07-03-2017

Ecografia addome con parte ipoancogena e ipercogena

Gentilissimo dottore, scrivo per chiederle un parere del tutto generico sull'esito della: “ecografia addome intestino” di mia madre che ha 55 anni (e da circa 4 anni soffre di reflusso gastrico che cura abitualmente con i farmaci da banco come il Riopan), ed ha effettuato tale analisi a seguito di alcuni dolori sotto la pancia generati (come ha confermato il medico) dalla formazione di aria. Fatta tale premessa, le riporto integralmente l’esito dell’esame: “Non si apprezzano immagini patologiche al tubo digerente. Fegato di volume normale, ad ecostruttura omogena. Non irregolarità della superfice. Non lesioni focali. Colecisti a pareti regolari, priva di calcoli o bile densa. Non ectasiche le vie biliari. Asse splenoportale nella norma per calibro, normoespansibile con gli atti del respiro, pervio, a flusso ortogrado. Pancreas nella norma per ecostruttura a morfovolumetria salvo visibilità di formazione ipo-anecogena diam max 11 mm, localizzata a sede testa. Wirsung non dilatato. Milza di volume nella norma, ad ecostruttura omogena. Non ascite. Aorta addominale non ectasica. Reni bilateralmente nella norma per sede, ecostruttura e morfovolumetria. Nella norma lo spessore del parenchima. Non ectasia del sistema escretore né calcoli. Al terzo inferiore del rene sx si apprezza formazione iperecogena, diam. max 2 cm, più verosimilmente ad angiomiolipoma. Consiglio esecuzione RMN addome superiore con e senza mdc ev, più sequenze colangio RMN (piccolo espanso cefalo-pancreatico, verosimilmente angiomiolipoma rene sx)”.

In riferimento a tale esame, le mie domande sono le seguenti:

  1. Cosa significano le parole: "ipo-anecogena" ed “iperecogena”? e qual è la differenza tra le due?
  2. La non dilatazione del Wirsung riduce le probabilità che si tratti di patologie più gravi?
  3. A cosa serve una: "ColangioRMN”?
  4. Quali potrebbero essere i due estremi in questa situazione? Ossia, quale potrebbe essere la migliore e la peggiore cosa? (in teoria)

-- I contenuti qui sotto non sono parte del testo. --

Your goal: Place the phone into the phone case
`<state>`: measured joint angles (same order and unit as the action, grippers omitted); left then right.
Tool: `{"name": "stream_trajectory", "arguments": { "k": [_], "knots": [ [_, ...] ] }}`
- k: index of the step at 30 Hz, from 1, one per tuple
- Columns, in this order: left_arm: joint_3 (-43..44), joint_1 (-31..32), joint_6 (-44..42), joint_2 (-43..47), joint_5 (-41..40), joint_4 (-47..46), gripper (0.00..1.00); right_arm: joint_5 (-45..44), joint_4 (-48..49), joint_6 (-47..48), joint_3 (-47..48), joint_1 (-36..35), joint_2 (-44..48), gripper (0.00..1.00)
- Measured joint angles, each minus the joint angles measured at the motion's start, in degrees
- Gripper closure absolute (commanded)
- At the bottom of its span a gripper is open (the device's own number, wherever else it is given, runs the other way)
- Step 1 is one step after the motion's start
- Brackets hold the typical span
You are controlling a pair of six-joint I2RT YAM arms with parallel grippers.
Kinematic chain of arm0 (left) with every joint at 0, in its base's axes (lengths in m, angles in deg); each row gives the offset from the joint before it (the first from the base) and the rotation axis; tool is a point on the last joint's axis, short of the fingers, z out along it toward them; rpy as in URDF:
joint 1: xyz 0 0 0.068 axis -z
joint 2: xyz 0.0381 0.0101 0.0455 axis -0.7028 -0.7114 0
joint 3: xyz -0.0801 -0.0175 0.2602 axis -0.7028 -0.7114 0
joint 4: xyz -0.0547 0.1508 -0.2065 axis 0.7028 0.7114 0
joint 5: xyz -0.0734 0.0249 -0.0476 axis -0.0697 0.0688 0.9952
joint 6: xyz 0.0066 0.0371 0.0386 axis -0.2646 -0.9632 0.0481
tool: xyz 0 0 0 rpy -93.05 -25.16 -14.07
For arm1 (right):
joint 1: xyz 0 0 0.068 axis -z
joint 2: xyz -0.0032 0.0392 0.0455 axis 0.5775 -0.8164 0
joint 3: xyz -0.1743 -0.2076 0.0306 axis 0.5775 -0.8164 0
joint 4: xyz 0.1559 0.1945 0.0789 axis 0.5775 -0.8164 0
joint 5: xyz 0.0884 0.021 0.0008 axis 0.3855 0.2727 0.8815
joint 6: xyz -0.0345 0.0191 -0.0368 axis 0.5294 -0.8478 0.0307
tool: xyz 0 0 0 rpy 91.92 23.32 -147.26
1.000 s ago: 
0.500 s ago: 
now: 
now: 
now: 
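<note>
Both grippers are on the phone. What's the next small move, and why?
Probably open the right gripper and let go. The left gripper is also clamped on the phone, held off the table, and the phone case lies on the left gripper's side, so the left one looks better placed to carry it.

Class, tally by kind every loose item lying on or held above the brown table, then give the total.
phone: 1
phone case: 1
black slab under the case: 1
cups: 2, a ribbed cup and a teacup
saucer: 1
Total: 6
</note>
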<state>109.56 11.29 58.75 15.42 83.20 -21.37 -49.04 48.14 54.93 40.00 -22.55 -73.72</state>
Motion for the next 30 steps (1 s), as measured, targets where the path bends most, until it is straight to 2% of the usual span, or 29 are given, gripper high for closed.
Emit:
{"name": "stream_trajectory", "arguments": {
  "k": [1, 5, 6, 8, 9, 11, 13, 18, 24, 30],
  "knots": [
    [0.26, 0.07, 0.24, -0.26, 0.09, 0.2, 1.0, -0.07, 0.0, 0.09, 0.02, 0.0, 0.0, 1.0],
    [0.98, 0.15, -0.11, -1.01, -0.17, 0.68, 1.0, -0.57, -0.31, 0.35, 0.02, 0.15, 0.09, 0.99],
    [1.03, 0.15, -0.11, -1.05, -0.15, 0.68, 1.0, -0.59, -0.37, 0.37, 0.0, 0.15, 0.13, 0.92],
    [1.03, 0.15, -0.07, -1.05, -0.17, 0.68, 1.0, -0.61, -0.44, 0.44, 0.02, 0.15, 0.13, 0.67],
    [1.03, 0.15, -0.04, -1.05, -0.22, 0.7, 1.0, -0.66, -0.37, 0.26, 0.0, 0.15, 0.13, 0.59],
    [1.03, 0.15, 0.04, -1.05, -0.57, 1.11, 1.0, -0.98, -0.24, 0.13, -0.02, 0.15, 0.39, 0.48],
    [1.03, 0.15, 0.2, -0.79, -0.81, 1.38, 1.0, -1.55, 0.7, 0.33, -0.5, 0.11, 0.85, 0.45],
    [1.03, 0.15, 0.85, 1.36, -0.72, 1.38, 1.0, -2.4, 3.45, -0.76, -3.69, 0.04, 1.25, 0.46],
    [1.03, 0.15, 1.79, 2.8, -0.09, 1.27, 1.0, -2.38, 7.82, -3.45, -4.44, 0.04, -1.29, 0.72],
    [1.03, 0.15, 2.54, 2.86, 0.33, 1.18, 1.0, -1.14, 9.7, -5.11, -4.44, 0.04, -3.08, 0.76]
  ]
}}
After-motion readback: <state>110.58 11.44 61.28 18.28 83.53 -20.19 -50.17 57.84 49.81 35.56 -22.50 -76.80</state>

Detto questo, voglio già informarla che gli esami prescritti sono stati prenotati per il 24/03 e sono perfettamente consapevole che per una corretta diagnosi dovrò aspettare l’esito di tali analisi e non posso sostituire la valutazione di un medico fatta di persona a quello che leggo su internet in quanto la medicina è prima di tutto scienza e per poterla mettere in pratica bisogna osservare di persona. Tuttavia, nonostante quanto detto precedentemente le chiedo cortesemente di darmi un suo parere basato sulla sua esperienza nel campo e su quello che prevede in teoria la medicina considerando casi simili e statistiche, pur rimanendo però sempre consapevole che non sono informazioni certe. La ringrazio per la sua enorme disponibilità.

Risposta di:
Dr. Luano FattoriniDottore Premium
Specialista in Gastroenterologia e Chirurgia dell'Apparato Digerente e Endoscopia Digestiva
Risposta

Rispondo nell'ordine:

  1. indicano diverse modalità di trasmissione delle onde ultrasonore, meno o più riflettenti, a seconda della parte anatomica indagata e della sua condizione, e altrettanto diverse rappresentazioni dell'immagine ecografica;
  2. riduce le probabilità;
  3. serve a visualizzare bene l'albero bilio-pancreatico;
  4. nella grande maggioranza dei casi sono cisti pancreatiche, per lo più benigne, ma possono talvolta essere, o trasformarsi in neoplasie maligne, per cui è corretto indagare più approfonditamente.